Meneer G. vond dat hij veel beter kon schrijven dan zijn broer. Het was dus geen enkel probleem hem af en toe een beetje te helpen met zo’n krantenstukje. Bijvoorbeeld als er twee optredens op dezelfde avond waren. Dan nam hij de plaats in van z’n broer en leverde kopij aan.
Het schrijven van meneer G. was ook heel behoorlijk. Na het huwelijk met z’n vrouw, dat wat hem betreft louter om belastingtechnische redenen was voltrokken, waren ze met een oude auto naar Rusland gereden.

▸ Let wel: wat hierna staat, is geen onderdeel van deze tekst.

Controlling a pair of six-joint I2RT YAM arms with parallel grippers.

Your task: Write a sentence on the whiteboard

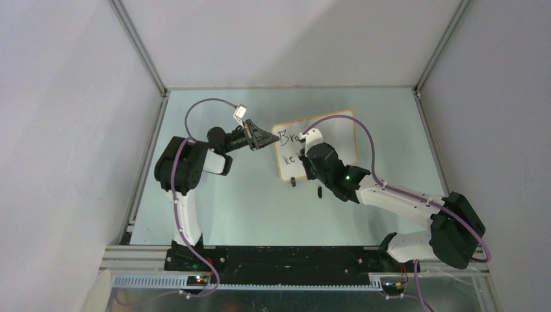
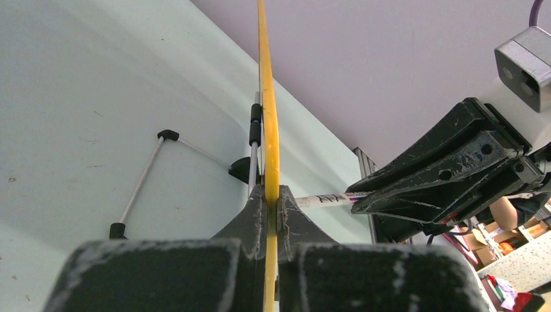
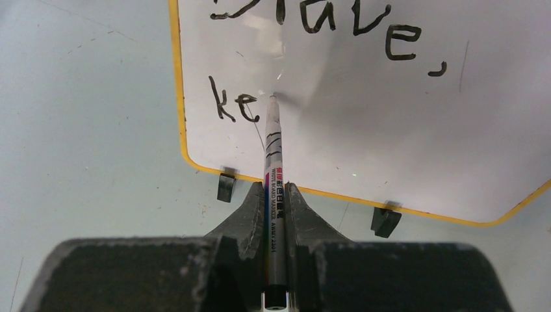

Hij schreef er een komisch verhaal over dat in een vakantierubriek van een krant werd geplaatst. Het zou de enige publicatie blijven die onder zijn eigen naam verscheen.
*
In 1975 raakte z’n vrouw zwanger, meneer G. schrok zich een ongeluk. Hij wilde geen kind en beweerde dat het van een ander was. Terwijl z’n vrouw, anders dan hij, absoluut niet promiscue was.
Zij wilde juist een kalm en keurig leven. Dat lukte niet met meneer G. als partner. Na de moeizaam verlopen geboorte van het dochtertje was hij bij vlagen zorgzaam, doorgaans ging hij de hort op en kwam beschonken thuis. De hele nacht pafte hij sjekkies die hij rolde met één hand.
Na drie jaar vol drama en gedoe ging zijn vrouw er met het meisje vandoor. Ze woonden in kraakpanden en vonden ten slotte een reguliere woning. Het zinde meneer G. niet dat ze zomaar vertrokken, tegelijkertijd was hij blij met de herwonnen vrijheid.
Voor z’n dochter interesseerde hij zich nauwelijks, de ex wilde ook niet dat hij hen bezocht. Toch dook hij af en toe in haar leven op. Toen ze zes werd kwam hij onverwachts aan met twee cadeaus: een speelgoedaap en een koekoeksklok waar op het uur een Tirols poppetje uit tevoorschijn kwam.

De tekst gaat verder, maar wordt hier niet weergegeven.